» **Given information**:
________

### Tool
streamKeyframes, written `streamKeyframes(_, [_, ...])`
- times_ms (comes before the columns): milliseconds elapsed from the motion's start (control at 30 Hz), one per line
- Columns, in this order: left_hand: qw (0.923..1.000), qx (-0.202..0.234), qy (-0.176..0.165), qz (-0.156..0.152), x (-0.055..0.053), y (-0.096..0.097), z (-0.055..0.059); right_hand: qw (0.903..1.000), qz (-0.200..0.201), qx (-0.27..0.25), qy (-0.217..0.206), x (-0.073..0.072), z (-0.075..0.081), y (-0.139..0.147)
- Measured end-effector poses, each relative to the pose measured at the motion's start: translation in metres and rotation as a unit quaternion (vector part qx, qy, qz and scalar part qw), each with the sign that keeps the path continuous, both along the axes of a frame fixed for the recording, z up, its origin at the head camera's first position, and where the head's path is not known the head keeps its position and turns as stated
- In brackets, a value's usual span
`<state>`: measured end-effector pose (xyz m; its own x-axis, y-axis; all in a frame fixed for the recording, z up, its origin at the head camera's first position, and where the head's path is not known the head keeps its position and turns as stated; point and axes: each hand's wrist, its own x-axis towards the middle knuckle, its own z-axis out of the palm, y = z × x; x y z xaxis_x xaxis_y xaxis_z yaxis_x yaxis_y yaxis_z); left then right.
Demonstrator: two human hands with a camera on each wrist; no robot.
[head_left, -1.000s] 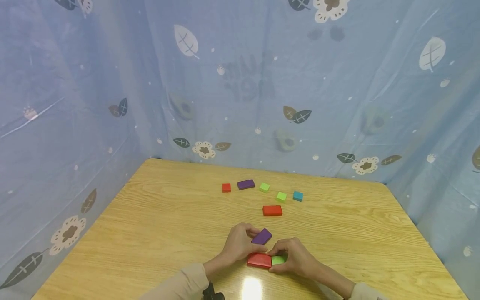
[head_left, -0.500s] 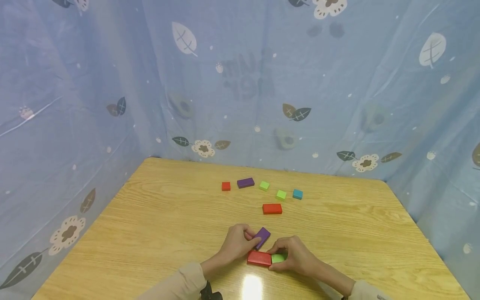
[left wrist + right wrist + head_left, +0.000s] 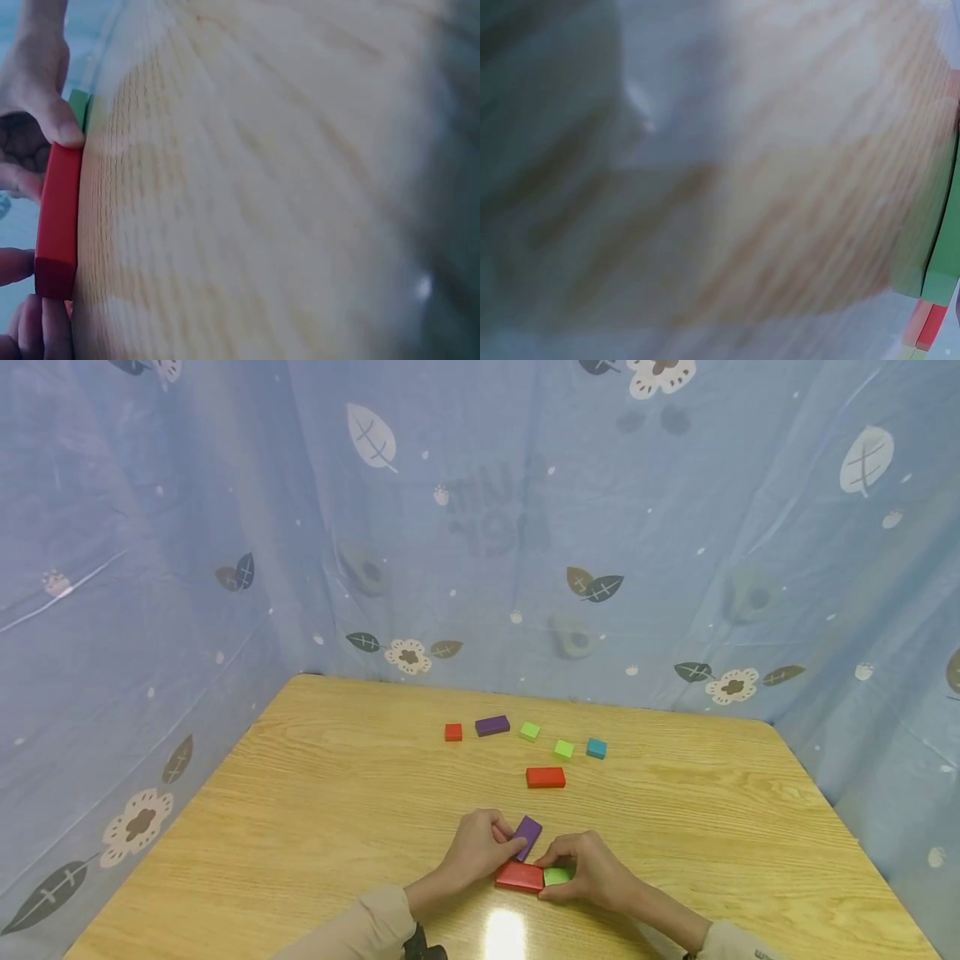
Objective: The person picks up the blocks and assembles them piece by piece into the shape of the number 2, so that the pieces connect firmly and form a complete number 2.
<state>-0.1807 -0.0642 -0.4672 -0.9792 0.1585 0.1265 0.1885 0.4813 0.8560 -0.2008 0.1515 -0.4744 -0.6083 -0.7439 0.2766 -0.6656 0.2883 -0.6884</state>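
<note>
Left hand [image 3: 477,845] pinches a purple block [image 3: 530,831], turned since a second ago. Right hand [image 3: 590,870] grips a green block [image 3: 557,877].

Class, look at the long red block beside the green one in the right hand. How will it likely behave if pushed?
The red block would probably slide rather than roll, given its flat faces. It looks stiff, with straight, unbent edges. Lying low on the table, it seems unlikely to tip.

A blue leaf-printed curtain [image 3: 480,593] lines 3 sides of a wooden table [image 3: 352,785].
</note>
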Motion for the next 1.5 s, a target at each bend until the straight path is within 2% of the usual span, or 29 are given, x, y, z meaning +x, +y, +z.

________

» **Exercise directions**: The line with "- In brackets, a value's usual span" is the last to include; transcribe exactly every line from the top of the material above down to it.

» **Exercise response**:
### Tool
streamKeyframes, written `streamKeyframes(_, [_, ...])`
- times_ms (comes before the columns): milliseconds elapsed from the motion's start (control at 30 Hz), one per line
- Columns, in this order: left_hand: qw (0.923..1.000), qx (-0.202..0.234), qy (-0.176..0.165), qz (-0.156..0.152), x (-0.055..0.053), y (-0.096..0.097), z (-0.055..0.059); right_hand: qw (0.903..1.000), qz (-0.200..0.201), qx (-0.27..0.25), qy (-0.217..0.206), x (-0.073..0.072), z (-0.075..0.081), y (-0.139..0.147)
- Measured end-effector poses, each relative to the pose measured at the motion's start: translation in metres and rotation as a unit quaternion (vector part qx, qy, qz and scalar part qw), each with the sign that keeps the path continuous, both along the axes of a frame fixed for the recording, z up, its origin at the head camera's first position, and where the head's path is not known the head keeps its position and turns as stated
- In brackets, a value's usual span

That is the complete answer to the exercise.